** Source data **
=== Begin Enclosure ===

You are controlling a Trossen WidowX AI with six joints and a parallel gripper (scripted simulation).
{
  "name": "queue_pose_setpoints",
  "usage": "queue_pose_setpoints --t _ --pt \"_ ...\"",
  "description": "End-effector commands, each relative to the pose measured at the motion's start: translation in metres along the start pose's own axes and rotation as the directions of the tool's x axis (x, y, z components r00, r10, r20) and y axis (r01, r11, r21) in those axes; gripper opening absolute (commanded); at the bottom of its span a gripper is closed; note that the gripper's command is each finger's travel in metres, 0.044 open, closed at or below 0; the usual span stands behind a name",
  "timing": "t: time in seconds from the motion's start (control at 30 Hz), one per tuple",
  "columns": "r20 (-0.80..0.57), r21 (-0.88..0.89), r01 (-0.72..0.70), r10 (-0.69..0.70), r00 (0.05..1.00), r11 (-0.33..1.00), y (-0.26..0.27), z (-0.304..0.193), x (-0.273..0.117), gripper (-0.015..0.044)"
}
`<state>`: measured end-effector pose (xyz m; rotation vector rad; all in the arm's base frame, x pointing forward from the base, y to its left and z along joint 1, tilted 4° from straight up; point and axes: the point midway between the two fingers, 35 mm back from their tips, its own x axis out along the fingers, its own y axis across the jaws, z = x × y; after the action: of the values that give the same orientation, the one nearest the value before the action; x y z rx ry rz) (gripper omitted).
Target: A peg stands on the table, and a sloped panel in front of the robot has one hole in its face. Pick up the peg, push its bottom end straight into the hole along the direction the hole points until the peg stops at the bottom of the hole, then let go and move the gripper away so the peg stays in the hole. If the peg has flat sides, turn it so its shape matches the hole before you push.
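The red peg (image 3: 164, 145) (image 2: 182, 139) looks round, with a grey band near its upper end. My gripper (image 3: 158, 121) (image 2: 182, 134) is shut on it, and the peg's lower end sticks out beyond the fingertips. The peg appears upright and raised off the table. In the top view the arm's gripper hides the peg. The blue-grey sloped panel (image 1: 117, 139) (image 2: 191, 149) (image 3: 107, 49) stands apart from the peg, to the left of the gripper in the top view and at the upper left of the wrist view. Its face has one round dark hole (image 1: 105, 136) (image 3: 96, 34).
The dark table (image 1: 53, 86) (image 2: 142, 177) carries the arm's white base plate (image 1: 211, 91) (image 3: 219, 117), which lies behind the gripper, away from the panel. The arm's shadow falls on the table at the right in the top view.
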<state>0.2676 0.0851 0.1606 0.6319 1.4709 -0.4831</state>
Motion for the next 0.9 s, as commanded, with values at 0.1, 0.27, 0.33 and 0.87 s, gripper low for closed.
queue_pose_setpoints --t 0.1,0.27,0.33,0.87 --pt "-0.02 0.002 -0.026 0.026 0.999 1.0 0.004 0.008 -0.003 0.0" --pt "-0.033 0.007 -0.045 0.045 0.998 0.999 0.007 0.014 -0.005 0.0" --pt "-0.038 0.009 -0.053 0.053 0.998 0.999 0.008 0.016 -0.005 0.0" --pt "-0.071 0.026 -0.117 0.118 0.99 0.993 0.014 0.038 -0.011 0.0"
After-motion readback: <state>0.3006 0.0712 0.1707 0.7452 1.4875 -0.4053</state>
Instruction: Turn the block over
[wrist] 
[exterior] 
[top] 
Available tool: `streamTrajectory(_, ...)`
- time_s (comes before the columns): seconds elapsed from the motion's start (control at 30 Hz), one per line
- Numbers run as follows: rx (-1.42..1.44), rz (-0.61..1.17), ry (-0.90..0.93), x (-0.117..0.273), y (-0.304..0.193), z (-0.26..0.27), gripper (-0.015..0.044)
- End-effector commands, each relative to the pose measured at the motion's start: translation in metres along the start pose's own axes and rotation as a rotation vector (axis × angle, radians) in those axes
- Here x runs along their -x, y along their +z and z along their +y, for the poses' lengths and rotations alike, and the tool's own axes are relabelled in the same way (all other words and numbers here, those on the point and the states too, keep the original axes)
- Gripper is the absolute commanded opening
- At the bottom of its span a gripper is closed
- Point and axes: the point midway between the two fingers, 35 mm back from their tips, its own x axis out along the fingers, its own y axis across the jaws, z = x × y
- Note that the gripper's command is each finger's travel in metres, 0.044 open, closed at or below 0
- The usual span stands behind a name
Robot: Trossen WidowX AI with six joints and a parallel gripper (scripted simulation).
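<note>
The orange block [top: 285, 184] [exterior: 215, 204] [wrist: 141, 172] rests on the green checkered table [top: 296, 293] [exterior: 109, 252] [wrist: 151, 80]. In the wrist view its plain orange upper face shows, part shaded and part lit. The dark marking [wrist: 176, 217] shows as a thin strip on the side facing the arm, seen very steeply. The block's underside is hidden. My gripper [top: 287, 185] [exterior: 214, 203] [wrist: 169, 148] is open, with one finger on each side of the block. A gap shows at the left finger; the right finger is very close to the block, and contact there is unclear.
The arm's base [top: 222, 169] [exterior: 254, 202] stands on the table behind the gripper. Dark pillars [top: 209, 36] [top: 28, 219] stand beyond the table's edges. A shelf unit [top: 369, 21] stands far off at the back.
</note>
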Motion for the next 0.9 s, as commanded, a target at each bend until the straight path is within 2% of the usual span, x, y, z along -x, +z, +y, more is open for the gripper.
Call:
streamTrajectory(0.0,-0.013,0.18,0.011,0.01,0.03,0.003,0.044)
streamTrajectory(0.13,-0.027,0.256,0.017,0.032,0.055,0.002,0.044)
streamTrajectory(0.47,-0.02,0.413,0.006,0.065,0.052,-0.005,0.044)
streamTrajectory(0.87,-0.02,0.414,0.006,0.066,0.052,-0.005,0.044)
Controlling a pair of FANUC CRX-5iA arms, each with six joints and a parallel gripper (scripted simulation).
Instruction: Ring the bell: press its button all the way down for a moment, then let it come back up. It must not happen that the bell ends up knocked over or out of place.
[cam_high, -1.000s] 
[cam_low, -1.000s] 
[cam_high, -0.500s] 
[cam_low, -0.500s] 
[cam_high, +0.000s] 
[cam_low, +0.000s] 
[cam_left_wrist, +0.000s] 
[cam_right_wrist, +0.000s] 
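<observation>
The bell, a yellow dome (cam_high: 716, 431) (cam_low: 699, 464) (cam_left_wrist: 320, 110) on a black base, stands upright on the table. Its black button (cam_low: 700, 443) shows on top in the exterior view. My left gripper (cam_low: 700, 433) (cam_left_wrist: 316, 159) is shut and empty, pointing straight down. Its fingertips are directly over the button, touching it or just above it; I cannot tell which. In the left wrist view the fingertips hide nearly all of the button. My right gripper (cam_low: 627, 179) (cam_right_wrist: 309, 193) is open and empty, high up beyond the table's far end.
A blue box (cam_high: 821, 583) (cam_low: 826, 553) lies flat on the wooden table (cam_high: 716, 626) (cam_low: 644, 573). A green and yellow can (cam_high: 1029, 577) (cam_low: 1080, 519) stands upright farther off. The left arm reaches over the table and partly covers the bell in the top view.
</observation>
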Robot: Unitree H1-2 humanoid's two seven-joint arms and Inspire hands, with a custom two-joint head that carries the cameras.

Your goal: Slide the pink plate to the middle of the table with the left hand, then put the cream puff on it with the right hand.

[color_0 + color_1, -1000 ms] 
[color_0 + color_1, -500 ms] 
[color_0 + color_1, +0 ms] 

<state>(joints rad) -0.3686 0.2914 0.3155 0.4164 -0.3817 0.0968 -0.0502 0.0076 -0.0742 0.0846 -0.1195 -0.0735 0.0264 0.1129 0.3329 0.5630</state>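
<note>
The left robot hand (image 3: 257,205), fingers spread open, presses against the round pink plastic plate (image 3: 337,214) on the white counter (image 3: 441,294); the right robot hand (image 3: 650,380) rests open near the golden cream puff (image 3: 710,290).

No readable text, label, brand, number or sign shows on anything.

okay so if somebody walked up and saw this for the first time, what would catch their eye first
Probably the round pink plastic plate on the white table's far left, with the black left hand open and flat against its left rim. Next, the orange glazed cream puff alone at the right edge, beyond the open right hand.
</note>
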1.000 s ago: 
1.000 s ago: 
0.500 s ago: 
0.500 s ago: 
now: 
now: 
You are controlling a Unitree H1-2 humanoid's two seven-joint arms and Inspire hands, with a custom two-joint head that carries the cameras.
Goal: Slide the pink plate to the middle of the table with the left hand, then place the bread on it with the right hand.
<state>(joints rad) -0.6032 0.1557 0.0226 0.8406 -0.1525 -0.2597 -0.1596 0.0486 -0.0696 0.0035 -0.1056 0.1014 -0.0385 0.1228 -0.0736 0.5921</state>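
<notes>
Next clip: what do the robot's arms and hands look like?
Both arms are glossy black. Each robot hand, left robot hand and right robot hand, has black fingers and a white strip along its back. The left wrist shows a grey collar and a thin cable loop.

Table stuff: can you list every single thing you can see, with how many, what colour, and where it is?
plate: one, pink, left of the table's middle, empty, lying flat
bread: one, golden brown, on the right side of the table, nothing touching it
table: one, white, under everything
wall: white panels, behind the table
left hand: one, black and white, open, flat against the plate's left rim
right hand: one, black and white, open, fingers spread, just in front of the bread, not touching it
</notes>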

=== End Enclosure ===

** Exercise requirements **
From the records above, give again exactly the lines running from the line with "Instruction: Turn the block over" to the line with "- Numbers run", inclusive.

** Answer for the task **
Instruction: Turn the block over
[wrist] 
[exterior] 
[top] 
Available tool: `streamTrajectory(_, ...)`
- time_s (comes before the columns): seconds elapsed from the motion's start (control at 30 Hz), one per line
- Numbers run as follows: rx (-1.42..1.44), rz (-0.61..1.17), ry (-0.90..0.93), x (-0.117..0.273), y (-0.304..0.193), z (-0.26..0.27), gripper (-0.015..0.044)

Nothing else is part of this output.